Enable The GitHub Integration

In order for Conducto to be sensitive to your repository's events, you'll need to give it access. We provide integrations for this. For now, we'll focus on GitHub.

Configure Your Repo to Listen for Events

Once installed, Conducto listens to events from all your repos. When it gets one, it will check the relevant branch to see if a file named .conducto.cfg exists at the repo root. If it does, then its contents will determine whether there is an action for that event.

Conducto scans the default branch for .conducto.cfg

For instance, to launch a pipeline defined in pipeline.py each time new code is pushed, .conducto.cfg might look like this.

[push]
command = python pipeline.py --branch {branch}

The value of variables like {branch} will depend on which integration is accepting the event. For push type events from GitHub, it will be the branch that was recently pushed.

To simulate a push event to the "master" branch, run:

conducto .conducto.cfg push --branch=master

Whether source control triggers it, or the conducto command does, python pipeline.py will run in the same context. The rest is up to the pipeline that it launches.

Choose Where It Runs

You can let Conducto run your CI/CD pipelines in the cloud, or you can dedicate a local machine to the task. The results should be the same whichever you choose, because Conducto pipelines use containers.

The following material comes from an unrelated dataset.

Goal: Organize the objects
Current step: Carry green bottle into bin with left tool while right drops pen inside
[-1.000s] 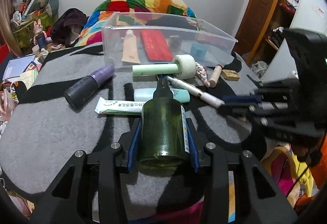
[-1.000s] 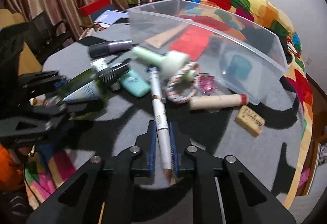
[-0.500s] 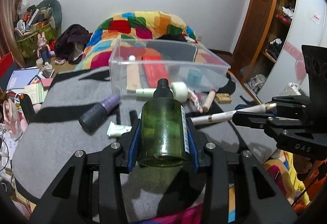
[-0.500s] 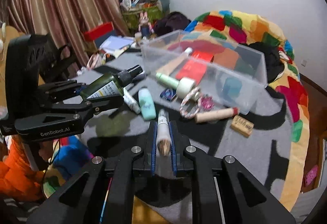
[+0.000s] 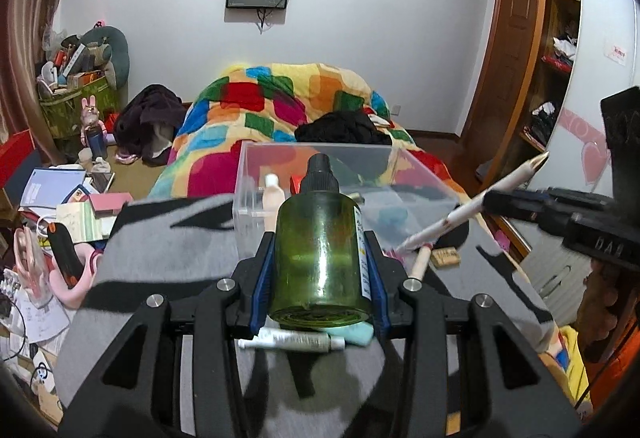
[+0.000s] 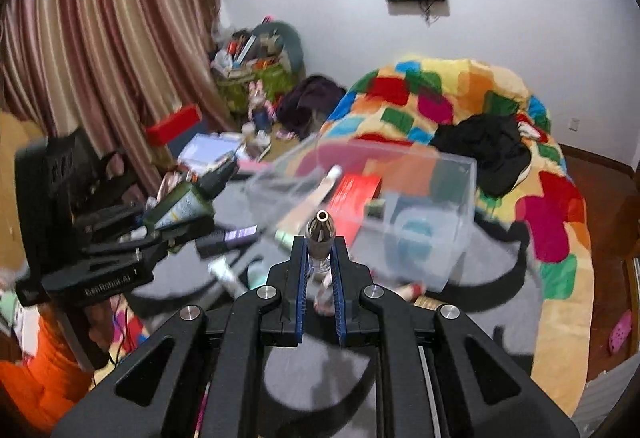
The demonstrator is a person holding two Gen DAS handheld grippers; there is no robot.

To use a local machine, start an agent on it and keep it connected to the internet. When Git events come in, Conducto will alert that agent to run your CI/CD pipeline. Local mode is free, but your machine has limited resources and has to stay online.

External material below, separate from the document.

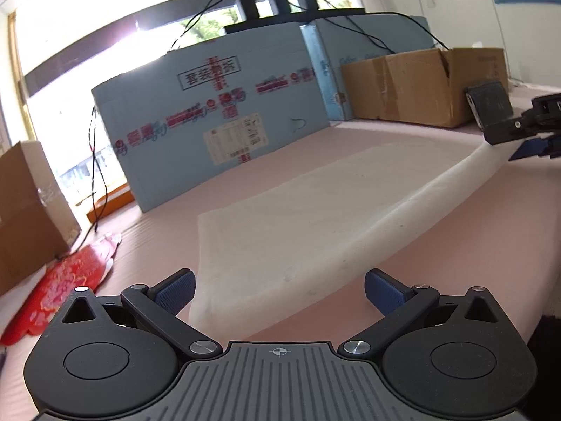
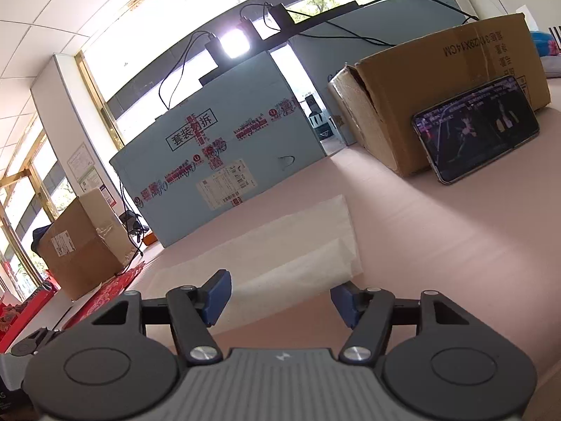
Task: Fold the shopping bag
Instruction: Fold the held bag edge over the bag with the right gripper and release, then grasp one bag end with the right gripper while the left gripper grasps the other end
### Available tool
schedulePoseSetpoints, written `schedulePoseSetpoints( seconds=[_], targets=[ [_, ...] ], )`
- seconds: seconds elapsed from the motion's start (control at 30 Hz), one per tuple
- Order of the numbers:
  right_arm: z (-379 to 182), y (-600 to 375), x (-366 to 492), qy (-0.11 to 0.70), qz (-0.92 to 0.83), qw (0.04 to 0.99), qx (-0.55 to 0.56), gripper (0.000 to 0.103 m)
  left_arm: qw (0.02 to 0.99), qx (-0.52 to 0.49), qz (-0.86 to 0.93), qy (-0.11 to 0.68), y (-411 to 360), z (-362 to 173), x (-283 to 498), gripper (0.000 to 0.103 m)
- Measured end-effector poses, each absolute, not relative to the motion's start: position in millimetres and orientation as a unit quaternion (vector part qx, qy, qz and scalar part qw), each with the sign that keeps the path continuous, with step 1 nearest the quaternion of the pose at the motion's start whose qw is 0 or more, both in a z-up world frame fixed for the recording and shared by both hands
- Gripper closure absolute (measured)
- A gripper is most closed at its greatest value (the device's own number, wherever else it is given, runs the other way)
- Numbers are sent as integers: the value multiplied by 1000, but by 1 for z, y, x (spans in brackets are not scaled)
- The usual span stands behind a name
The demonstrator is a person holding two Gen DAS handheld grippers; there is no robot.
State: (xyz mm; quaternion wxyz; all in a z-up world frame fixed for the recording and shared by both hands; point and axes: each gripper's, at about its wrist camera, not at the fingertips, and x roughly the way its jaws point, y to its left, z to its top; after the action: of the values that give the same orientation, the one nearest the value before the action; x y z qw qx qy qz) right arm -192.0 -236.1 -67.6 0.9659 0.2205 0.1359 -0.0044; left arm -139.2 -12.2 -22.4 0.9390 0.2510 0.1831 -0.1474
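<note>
Lying flat on the pink table (image 1: 455, 231), the white bag (image 1: 315, 217) stretches from near left to far right in the left wrist view, its right edge a soft rolled fold; in the right wrist view the bag (image 2: 291, 245) shows a doubled layer along its right side.

Left gripper (image 1: 279, 289) hovers at the bag's near corner with jaws spread wide, nothing pinched; the corner lies between the blue pads (image 1: 175, 293), though whether they touch it is unclear. Right gripper (image 2: 280, 298) stands released at the bag's near edge, jaws apart and empty; in the left view the right gripper (image 1: 526, 129) sits at the bag's far right end, just beside the fold.

Beyond the bag stands a blue box (image 1: 210, 115) with red print and a white label; right of it a brown box (image 1: 413, 87), with a lit phone (image 2: 477, 126) leaning on its near face. On the left lie a red cloth (image 1: 66, 280) and another brown box (image 2: 84, 245); black cables (image 1: 93, 175) hang past the blue box.
</note>
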Motion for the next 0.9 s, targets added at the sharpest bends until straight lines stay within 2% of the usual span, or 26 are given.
schedulePoseSetpoints(
  seconds=[0.1,0.33,0.57,0.8,0.9],
  targets=[
    [-68,-247,-201,127,-29,971,199,32,929,295,-150,163,-28,-25,-141,0],
    [-66,-267,-217,112,-34,983,139,24,918,305,-209,140,-51,-21,-141,0],
    [-62,-250,-216,120,54,991,15,18,930,261,-231,116,-45,-6,-140,0],
    [-65,-211,-193,152,64,963,-215,19,928,261,-241,108,-36,-3,-142,0],
    [-58,-207,-201,153,102,954,-237,19,920,280,-252,110,-37,-6,-143,0]
  ],
)
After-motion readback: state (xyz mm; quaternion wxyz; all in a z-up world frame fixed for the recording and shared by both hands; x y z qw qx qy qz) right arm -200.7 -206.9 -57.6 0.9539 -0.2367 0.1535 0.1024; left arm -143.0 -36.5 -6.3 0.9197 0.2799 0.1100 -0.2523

Decide how to handle repo events

If you run your CI/CD pipelines in the Conducto cloud, they are not tied to any individual machine and can run hundreds of tasks simultaneously. They run with a dedicated user in your org specific to this GitHub installation. There are no subscription fees, you're just charged for what you use.

Defining Pipelines for CI/CD

Now that you know how to trigger a pipeline when your code changes, it's time to make one that does something useful. Your needs will depend on your project and your team, but here are some ideas:

  • compile the code
  • run unit tests
  • deploy a test environment
  • run integration tests
  • clean up the test environment
  • update production with the new code

This section will point out some things to consider while designing pipelines to complete common CI/CD tasks. If you don't have a pipeline defined yet, you can start with the Hello World one.

Using Code From a Repo

Outside of CI/CD, launching a pipeline usually means having the pipeline definition in your local filesystem. This way the definition can reference local files. This is especially useful if you want the pipeline to include uncommitted changes.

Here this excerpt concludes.